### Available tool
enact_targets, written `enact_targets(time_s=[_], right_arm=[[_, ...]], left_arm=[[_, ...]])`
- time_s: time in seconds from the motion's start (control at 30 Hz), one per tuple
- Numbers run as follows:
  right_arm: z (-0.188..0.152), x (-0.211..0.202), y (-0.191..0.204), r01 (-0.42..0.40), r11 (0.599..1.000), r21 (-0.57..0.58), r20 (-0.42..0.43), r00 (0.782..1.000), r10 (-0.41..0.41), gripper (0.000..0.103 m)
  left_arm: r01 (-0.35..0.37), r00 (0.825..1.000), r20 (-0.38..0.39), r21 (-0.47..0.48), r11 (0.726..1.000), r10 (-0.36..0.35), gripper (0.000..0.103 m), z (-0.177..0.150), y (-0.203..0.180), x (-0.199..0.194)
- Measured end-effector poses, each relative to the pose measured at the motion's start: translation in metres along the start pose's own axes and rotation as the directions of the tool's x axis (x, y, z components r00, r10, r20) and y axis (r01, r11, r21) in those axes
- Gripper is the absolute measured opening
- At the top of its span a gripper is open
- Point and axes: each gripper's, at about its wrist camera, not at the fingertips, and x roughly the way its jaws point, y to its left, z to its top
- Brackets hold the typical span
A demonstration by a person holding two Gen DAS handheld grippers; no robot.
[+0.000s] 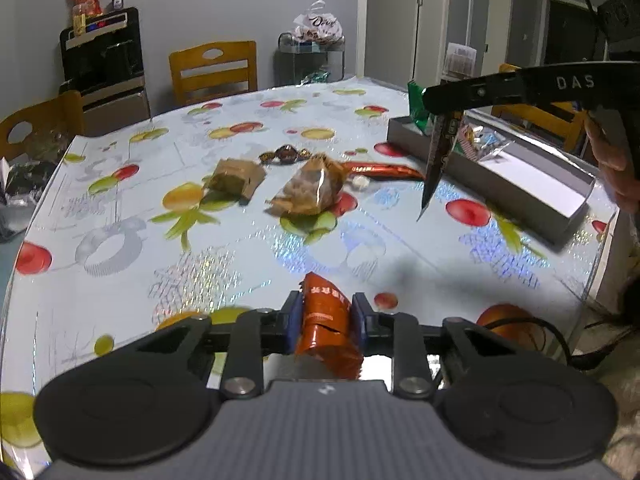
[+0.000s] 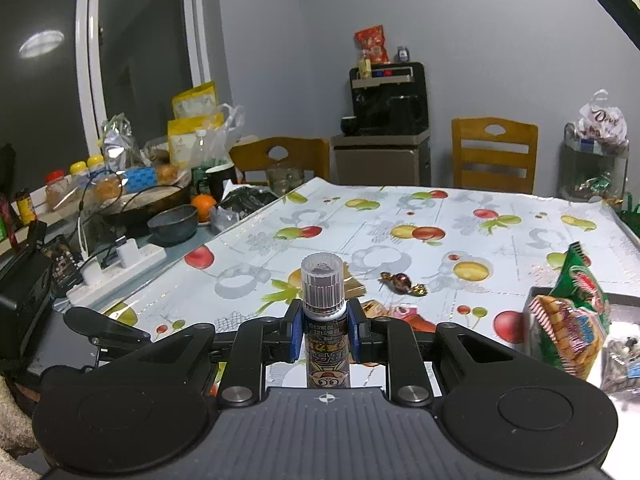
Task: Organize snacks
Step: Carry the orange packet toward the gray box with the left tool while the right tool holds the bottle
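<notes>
My left gripper (image 1: 326,314) is shut on an orange snack packet (image 1: 326,328), held above the near part of the table. My right gripper (image 2: 324,320) is shut on a dark snack tube (image 2: 323,300) with a clear cap; in the left wrist view it (image 1: 444,114) hangs the tube (image 1: 438,160) over the near wall of the grey box (image 1: 520,192). The box holds a green bag (image 2: 576,280) and other wrapped snacks. On the table lie a brown packet (image 1: 236,178), a clear bag of snacks (image 1: 310,190), a wrapped candy (image 1: 285,155) and an orange-red bar (image 1: 384,170).
The table (image 1: 120,280) has a fruit-print cloth. Wooden chairs (image 1: 214,70) stand at its far side by a black water dispenser (image 1: 104,60). A cluttered side counter (image 2: 120,200) with bowls, jars and a power strip lies left in the right wrist view.
</notes>
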Motion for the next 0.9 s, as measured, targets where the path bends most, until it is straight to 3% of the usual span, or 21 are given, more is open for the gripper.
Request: enact_targets(time_s=[0.57,0.9], right_arm=[[0.005,-0.019,-0.02,0.037,0.999,0.019,0.05,0.998,-0.038,0.024],[0.002,-0.022,-0.026,0.037,0.999,0.037,0.046,0.998,-0.039,0.024]], left_arm=[[-0.028,0.999,0.044,0.017,0.999,0.027,0.015,0.019,-0.004,0.0],[-0.035,0.999,0.012,0.054,0.998,0.034,0.016,0.014,-0.014,0.017]])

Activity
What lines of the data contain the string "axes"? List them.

Problem solution
- Measured end-effector poses, each relative to the pose measured at the motion's start: translation in metres along the start pose's own axes and rotation as the directions of the tool's x axis (x, y, z components r00, r10, r20) and y axis (r01, r11, r21) in those axes
- Point and axes: each gripper's, at about its wrist camera, not at the fingertips, and x roughly the way its jaws point, y to its left, z to its top

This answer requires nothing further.